Molecular Analysis of RECQ1 Functions in Genome Maintenance

RECQ1 在基因组维护中的功能的分子分析

• 批准号: 9001698
• 负责人: Sudha Sharma
• 金额: $ 32.7万
• 依托单位: HOWARD UNIVERSITY
• 依托单位国家: 美国
• 财政年份: 2016
• 资助国家: 美国
• 起止时间: 2016-09-01 至 2019-08-31
• 项目状态: 已结题
• 来源: https://reporter.nih.gov/project-details/9001698
• 关键词: Age of Onset; Aphidicolin; Binding; Bloom Syndrome; CRISPR/Cas technology; Cell Line; Cells; Characteristics; Chromatin; Chromosomal Breaks; Chromosome Fragile Sites; Complex; DNA; DNA Damage; DNA Double Strand Break; DNA Repair; DNA Repair Gene; DNA Structure; DNA biosynthesis; DNA replication fork; DNA strand break; Development; Disease; Disease Outcome; Double Strand Break Repair; Family; Funding; G-Quartets; Gene Expression; Gene Targeting; Genes; Genetic Transcription; Genome; Genome Stability; Genomic Instability; Genomics; Goals; Health; Hereditary Disease; Homeostasis; Homologous Gene; Human; In Vitro; Individual; Knock-out; Knowledge; Link; Maintenance; Malignant Neoplasms; Measures; Modeling; Molecular; Molecular Analysis; Mus; Other Genetics; Pathway interactions; Patients; Phenotype; Predisposition; Premature aging syndrome; Productivity; Proteins; Publications; Publishing; RECQL4 gene; RECQL5 gene; Recombinant DNA; Regulation; Regulator Genes; Replication Origin; Reporting; Research; Role; Rothmund-Thomson syndrome; Structure; System; Telomere Maintenance; Therapeutic; Transcriptional Regulation; Werner Syndrome; Work; base; cancer genetics; helicase; human disease; in vivo; insight; loss of function; loss of function mutation; member; novel; premature; prevent; programs; promoter; public health relevance; rRNA Precursor; repaired; telomere; transcriptome; tumor; tumorigenic

 DESCRIPTION (provided by applicant): The RecQ helicase family is a group of highly conserved DNA unwinding enzymes described as caretakers of the genome. In humans, loss of function of three of the five members of the RecQ family (RECQ1, WRN, BLM, RECQL4, and RECQL5) is genetically linked with rare cancer predisposition disease (Werner syndrome, Bloom syndrome, and Rothmund-Thomson syndrome).
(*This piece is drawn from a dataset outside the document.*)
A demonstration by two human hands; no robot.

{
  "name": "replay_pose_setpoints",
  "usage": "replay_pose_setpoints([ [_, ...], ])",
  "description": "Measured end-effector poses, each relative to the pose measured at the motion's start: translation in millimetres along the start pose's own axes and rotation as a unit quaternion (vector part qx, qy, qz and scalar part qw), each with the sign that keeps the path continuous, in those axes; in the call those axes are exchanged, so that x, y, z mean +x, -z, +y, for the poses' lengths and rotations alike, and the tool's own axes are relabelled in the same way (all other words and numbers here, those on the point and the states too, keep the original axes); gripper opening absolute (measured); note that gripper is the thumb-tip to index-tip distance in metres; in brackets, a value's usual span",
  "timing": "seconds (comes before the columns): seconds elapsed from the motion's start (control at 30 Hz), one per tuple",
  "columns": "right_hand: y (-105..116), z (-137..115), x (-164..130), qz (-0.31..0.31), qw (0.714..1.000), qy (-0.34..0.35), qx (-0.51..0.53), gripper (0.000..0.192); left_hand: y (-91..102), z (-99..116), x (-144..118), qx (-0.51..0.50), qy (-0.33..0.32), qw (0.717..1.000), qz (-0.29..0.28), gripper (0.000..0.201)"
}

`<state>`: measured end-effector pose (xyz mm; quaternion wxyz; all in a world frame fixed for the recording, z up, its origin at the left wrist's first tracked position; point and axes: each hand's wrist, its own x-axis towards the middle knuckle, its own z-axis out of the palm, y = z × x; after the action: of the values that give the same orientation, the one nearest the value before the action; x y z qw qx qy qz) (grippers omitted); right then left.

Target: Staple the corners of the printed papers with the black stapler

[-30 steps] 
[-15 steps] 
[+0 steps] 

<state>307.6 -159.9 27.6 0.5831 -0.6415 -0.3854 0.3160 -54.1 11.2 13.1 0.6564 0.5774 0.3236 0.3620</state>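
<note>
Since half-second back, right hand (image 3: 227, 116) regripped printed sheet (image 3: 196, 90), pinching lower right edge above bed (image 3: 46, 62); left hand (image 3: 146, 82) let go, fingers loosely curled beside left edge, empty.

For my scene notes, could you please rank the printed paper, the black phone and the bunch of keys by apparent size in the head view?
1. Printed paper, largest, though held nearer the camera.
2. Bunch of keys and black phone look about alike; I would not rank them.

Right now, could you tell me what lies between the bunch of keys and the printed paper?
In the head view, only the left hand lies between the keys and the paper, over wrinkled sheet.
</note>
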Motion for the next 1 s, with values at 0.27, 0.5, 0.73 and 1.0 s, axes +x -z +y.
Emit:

Our goal is to determine common and specialized functions of human RecQ helicases in mechanisms of genome maintenance. The overall focus is on elucidating how impaired function of a specific RecQ protein relates to disease outcomes, including cancer predisposition and premature aging. Loss of RECQ1, the most abundant RecQ homolog in humans, is sufficient to cause genomic instability in mouse and human cells. Work in current funding period identified novel interactions of RECQ1 with proteins that support a role in mechanisms of DNA strand break repair. Furthermore, RECQ1 was enriched at genomic loci that are intrinsically difficult to replicate due to their propensity o form secondary structures. Non-B DNA structures including G4 DNA may present challenges to both replication and transcription. RECQ1 alters gene expression, in part, through its specific binding with G4 motifs predicted to form G4 DNA structures in the target gene promoters in vivo. In this renewal application, we hypothesize that RECQ1 helicase facilitates genome maintenance mechanisms of DNA repair and transcriptional regulation through specific protein partners and recognition of specialized DNA structures. Our Specific Aims are: to determine the role of RECQ1 in genome maintenance through specific protein partners and chromatin interactions; and to identify RecQ-regulated transcriptome in isogenic background and determine its significance in RecQ functions. Knowledge gained through the proposed study will provide essential framework for exploring in more detail the specific roles of RECQ1 in genome maintenance and its broader significance in cellular homeostasis. Given the importance of genome maintenance as a mechanism to prevent cancer and other genetic diseases, understanding how the loss of a specific RecQ protein may promote genomic instability and cancer susceptibility characteristic of the heritable disease it causes is essential to uncover how individual RecQ homologs work in context of the human health.

 描述（由申请人证明）：RECQ解旋酶家族是一组高度caremes，被描述为基因组基因组的看护人。 ，RECQL5）与罕见的癌症易感性疾病有关（Werner综合征，Bloom综合征和Rothmund-Thomson综合征）。阐明特定RECQ蛋白的功能与疾病结局的功能受损是人类最丰富的RECQ同源物RECQ1的关系，这足以引起小鼠和人类细胞的不稳定性。在DNA链修复的机制中，基因组基因座在本质上很难形成次要结构。在这种更新应用中，我们假设RECQ1解旋酶促进了DNA修复的基因组机制，并通过特定的DNA识别DNA修复和转录调节。染色剂y REC调节的同源性背景中的转录组在RECQ功能中确定其重要性。探索可遗传疾病的特征对于发现如何揭示如何 单个RECQ同源物在人类健康的背景下起作用。